The query is set up within a loop that adds all values within curly brackets from a data frame. Each query result is concatenated together to a big data frame, however, the null values are present before concatenating is done.

I tried an alternative approach using just the query() function with single fields and iterating over tables and records to make a list of all values per field. However, this sometimes returns fewer values for some fields even when all other parts of the query are constant (e.g. start/stop times). It seems sometimes influx just does not return all values present in the db. This query is below:

from(bucket: {bucket})
          |> range(start: {start}, stop: {stop})
          |> filter(fn: (r) => r._measurement == {measurement})
          |> filter(fn: (r) => r._field == "{sensor}")
          |> filter(fn: (r) => r.SHORTCAN == "0")
          |> drop(columns:["_start", "_stop"])

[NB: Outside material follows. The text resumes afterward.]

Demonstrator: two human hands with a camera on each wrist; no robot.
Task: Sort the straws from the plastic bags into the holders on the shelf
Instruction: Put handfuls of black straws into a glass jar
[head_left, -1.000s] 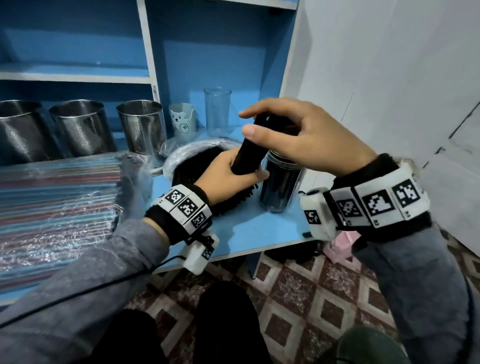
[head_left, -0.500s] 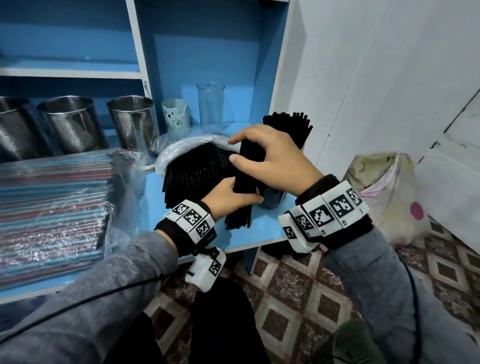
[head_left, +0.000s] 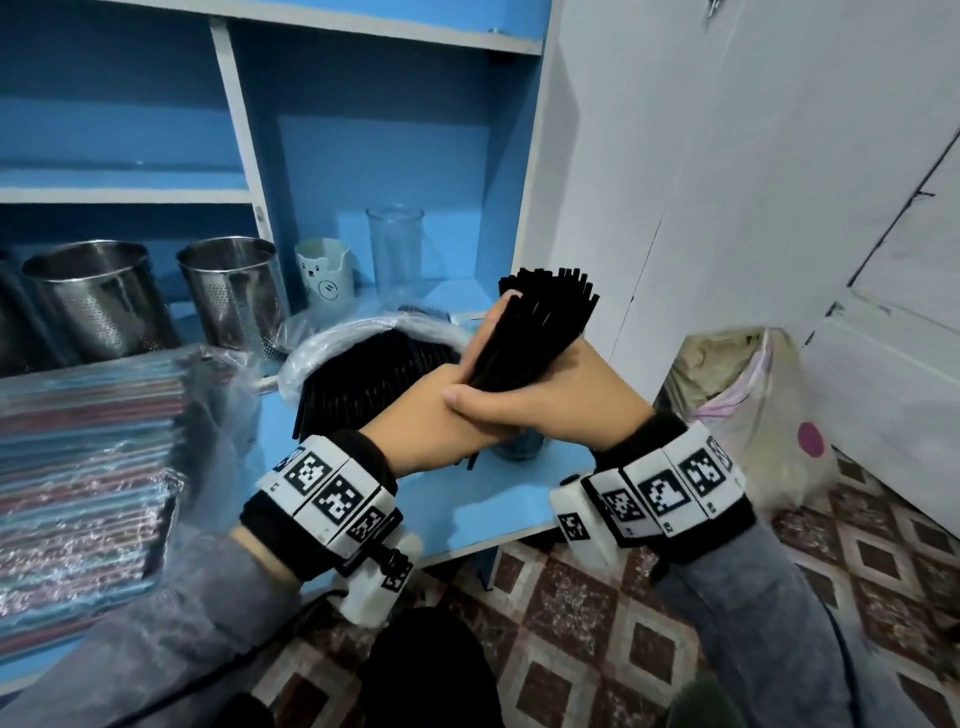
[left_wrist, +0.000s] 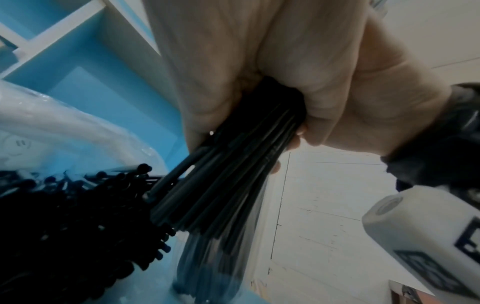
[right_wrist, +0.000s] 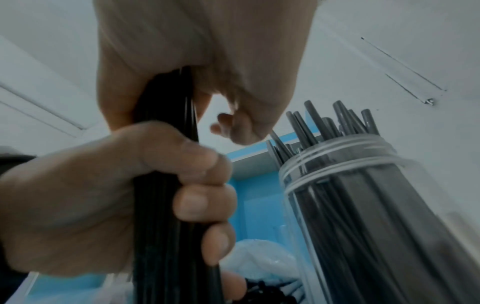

Any clarity or help on this would be great!

Hi @tama-biro,

thanks for using our client.

Every time I run the query, the same values turn out as null.

Can you share a debug output of the client for your query?

You can enable debug by:

client = InfluxDBClient(url="http://localhost:8086", token="my-token", org="my-org", debug=True)

or you can use query_raw.

Regards

Hi, sorry I haven’t responded to this earlier. Here’s the output from the query_data_frame() and query() functions respectively:

query_data_frame()
send: b’{“extern”: {“imports”: , “body”: }, “query”: “\nfrom(bucket: \“live-metrics\”)\n |> range(start: 2021-11-18T09:22:23.00Z, stop: 2021-11-18T09:22:24.00Z)\n |> filter(fn: (r) => r._measurement == \“def-metrics\”)\n |> filter(fn: (r) => r._field == \“CYCLE\” or r._field == \“EDDY_BOTTOM_KURTOSIS\”\n or r._field == \“EDDY_TOP_KURTOSIS\”)\n |> filter(fn: (r) => r.SHORTCAN == \“0\”)\n |> pivot(rowKey:[\”_time\"], columnKey:[\"_field\"], valueColumn:\"_value\")\n |> drop(columns:[\"_start\", \"_stop\", \“CANALIGN_BOX_SERIAL_NUMBER\”, \“SHORTCAN\”, \"_measurement\"])\n ", “dialect”: {“header”: true, “delimiter”: “,”, “annotations”: [“datatype”, “group”, “default”], “commentPrefix”: “#”, “dateTimeFormat”: “RFC3339”}}’
reply: ‘HTTP/1.1 200 OK\r\n’
header: Content-Type: text/csv; charset=utf-8
header: Vary: Accept-Encoding
header: X-Influxdb-Build: OSS
header: X-Influxdb-Version: 2.1.1
header: Date: Tue, 08 Mar 2022 13:16:42 GMT
header: Transfer-Encoding: chunked

query()
send: b’{“extern”: {“imports”: , “body”: }, “query”: “\nfrom(bucket: \“live-metrics\”)\n |> range(start: 2021-11-18T09:22:23.00Z, stop: 2021-11-18T09:22:24.00Z)\n |> filter(fn: (r) => r._measurement == \“def-metrics\”)\n |> filter(fn: (r) => r._field == \“EDDY_TOP_KURTOSIS\”)\n |> filter(fn: (r) => r.SHORTCAN == \“0\”)\n |> drop(columns:[\”_start\", \"_stop\", \“CANALIGN_BOX_SERIAL_NUMBER\”, \“SHORTCAN\”, \"_measurement\"])\n", “dialect”: {“header”: true, “delimiter”: “,”, “annotations”: [“datatype”, “group”, “default”], “commentPrefix”: “#”, “dateTimeFormat”: “RFC3339”}}’
reply: ‘HTTP/1.1 200 OK\r\n’
header: Content-Type: text/csv; charset=utf-8
header: Vary: Accept-Encoding
header: X-Influxdb-Build: OSS
header: X-Influxdb-Version: 2.1.1
header: Date: Tue, 08 Mar 2022 13:18:57 GMT
header: Transfer-Encoding: chunked

For query_data_frame(), the first record of the ones returned is missing. For query(), only 3 values are returned, those being the ones that are not missing from query_data_frame().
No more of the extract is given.